Monday, April 28, 2008

Formerly Amish Mom Reviews Harold and Kumar

I paid my parents a visit this weekend. They were very excited about a movie they saw and are positive that Mr. Zoom and I will love it.

I should have known something was wrong when the giggling started. "I picked the movie" my mom said. This is usually followed by things like "It was C Movie, and it was fantastic." " mean B Movie? The cartoon?" "YEAH, that one."

So here we go. She tried her best to get the title right "you know, Escape from GTO". Giggle Giggle Giggle.

My mind raced to match the attempted title to an actual one. OMG. " you mean Harold and Kumar Escape from Guantanamo Bay?" "YEAH" both parents said, "THAT ONE!"

"You saw and liked Harold and Kumar?.....wait. Did you guys even see H&K go to White Castle?"

"Yes." they said. "We thought it was kinda cute for a stoner movie."
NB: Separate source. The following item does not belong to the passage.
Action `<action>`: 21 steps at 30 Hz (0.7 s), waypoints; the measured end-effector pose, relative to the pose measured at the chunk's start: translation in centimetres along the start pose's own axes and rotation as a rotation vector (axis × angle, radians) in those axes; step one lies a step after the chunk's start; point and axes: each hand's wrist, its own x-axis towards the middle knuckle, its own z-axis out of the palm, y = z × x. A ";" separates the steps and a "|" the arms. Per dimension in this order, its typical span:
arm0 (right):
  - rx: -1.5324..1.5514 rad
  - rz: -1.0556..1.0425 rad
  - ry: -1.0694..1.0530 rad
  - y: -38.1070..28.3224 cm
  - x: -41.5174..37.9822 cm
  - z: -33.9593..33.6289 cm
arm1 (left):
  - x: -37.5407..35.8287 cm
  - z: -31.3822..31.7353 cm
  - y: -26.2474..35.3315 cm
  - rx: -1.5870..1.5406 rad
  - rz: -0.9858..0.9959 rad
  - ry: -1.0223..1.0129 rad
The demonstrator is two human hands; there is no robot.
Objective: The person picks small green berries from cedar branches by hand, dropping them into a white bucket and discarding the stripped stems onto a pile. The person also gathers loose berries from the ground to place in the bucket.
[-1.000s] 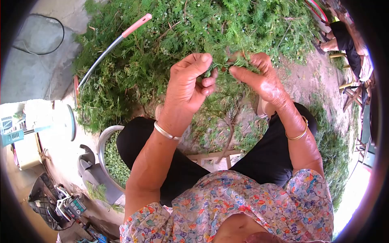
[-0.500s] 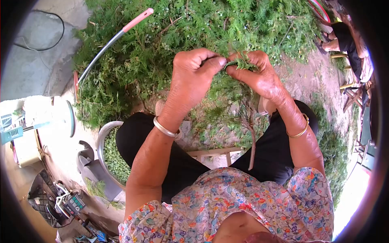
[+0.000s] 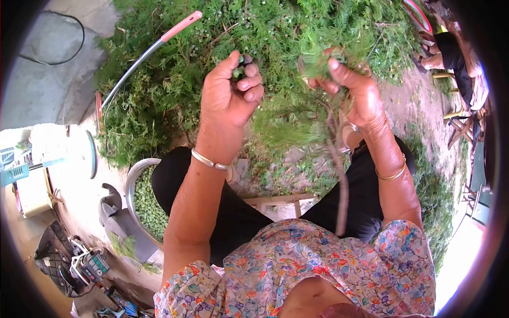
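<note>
My left hand is turned up with its fingers curled around several small green berries. To its right, my right hand grips a leafy green branch, blurred by motion, whose bare brown stem hangs down toward my lap. The two hands are apart. Behind them lies a big heap of green branches dotted with berries. A round metal-rimmed container, full of green berries, stands beside my left knee.
A curved tool with a pink handle lies on the heap. Another person's legs show at the upper right, near wooden stools. A grey object and a cluttered pile are at the lower left.
My hands have separated, the left moving left and turning up so its berries show. My right hand has shifted right with the branch, whose stem has swung down and right.
</note>
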 end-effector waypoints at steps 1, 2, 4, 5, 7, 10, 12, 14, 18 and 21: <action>-0.002 -0.008 -0.002 -0.2 0.2 -0.4 | 0.1 0.0 0.3 -0.046 -0.011 -0.058; 0.153 0.019 -0.028 -0.2 0.5 -0.9 | 0.3 -0.4 0.4 -0.059 -0.046 -0.133; 0.387 0.035 -0.115 -0.2 1.2 -2.3 | -0.2 0.5 -0.1 -0.044 -0.040 -0.053; 0.381 0.031 -0.114 -0.5 1.3 -2.7 | -0.6 0.9 -0.5 -0.024 -0.033 0.034; 0.483 0.062 -0.055 -1.0 1.5 -3.1 | -1.0 0.7 -0.7 -0.011 -0.033 0.031; 0.576 0.008 -0.081 -1.7 1.3 -3.1 | -1.2 -0.3 -0.6 0.126 -0.086 -0.281; 0.621 -0.061 -0.081 -2.0 1.4 -3.5 | -1.9 0.4 -0.6 0.245 -0.088 -0.243; 0.662 -0.078 -0.102 -2.4 1.3 -4.1 | -2.6 0.9 -1.1 0.434 -0.098 -0.178; 0.722 -0.118 -0.125 -2.8 1.4 -4.9 | -3.1 0.5 -4.6 0.543 -0.268 -0.080; 0.748 -0.121 -0.162 -2.8 1.3 -4.9 | -2.4 -1.5 -8.8 0.382 -0.367 0.080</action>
My parents just said stoner movie. LOOK AT MY PARENTS. My mom wears sweaters with kittens and horses on them. Look at her hat. That's nearly a bushel of fake blue flowers on top of a straw hat she's wearing. My dad prefers hats that I can only refer to as "newsie" and scary. They both got really upset once when I made a joke about not being able to bring Mr. Zoom to a dinner party with family and how I was bringing my friend A instead, and was going to tell everyone that I had switched teams and she was my new lesbian lover. THAT got an "over the line" head tilt with a disapproving "ZOOM! Not funny." But Harold and Kumar? Apparently that's all kinds of good family fun.

"So wait. Battleshits? You guys are ok with Battleshits?"

"Oh, yeah. That's funny."

And then they went on.


"We were the only gray hairs in the theater with a ton of kids. You know, there's a part where instead of a topless club, it's bottomless. Get it? Bottomless?? So when one girl goes to take off her top, they say 'hey, what kind of establishment do you think we are running here?"

They thought this was the best joke ever.

"Then when they questioned the guy as to why he didn't have his bottoms off, he said 'but I do' and he stood up."

My mom takes over the story and continues "So here's this guy, he stands up and his penis is hanging out of this GIANT, and I mean HUGE bush. Just the biggest, most humungous bush. He's standing there at the table like that."

My dad contributes "You know how the guy who played Doogie Howser? He's in it, eating mushrooms and seeing unicorns. It's hilarious."


And that's when the screaming in my head started. It's still there.


Aisha T. said...

Um, I am comparing this to my Indian Catholic mom right now and can't quite wrap my brain around the her spouting the descriptions of bush and penis. I want to meet your parents.

ZooooM said...

I too would like to meet my own parents. Because I'm never sure what set I'm going to get when I get over there!! Mind you, I also have to hide my tattoo from them...because that's evil bad...and this woman wouldn't use a microwave much before 1987. Another evil. Mr. Zoom sums it up: "your parents are so soooo .... RANDOM!"

Mrs. Pie said...

OMG that is awesome. BTW, I want to see that movie so I didn't finish your post. Your parents rule! I love the hats.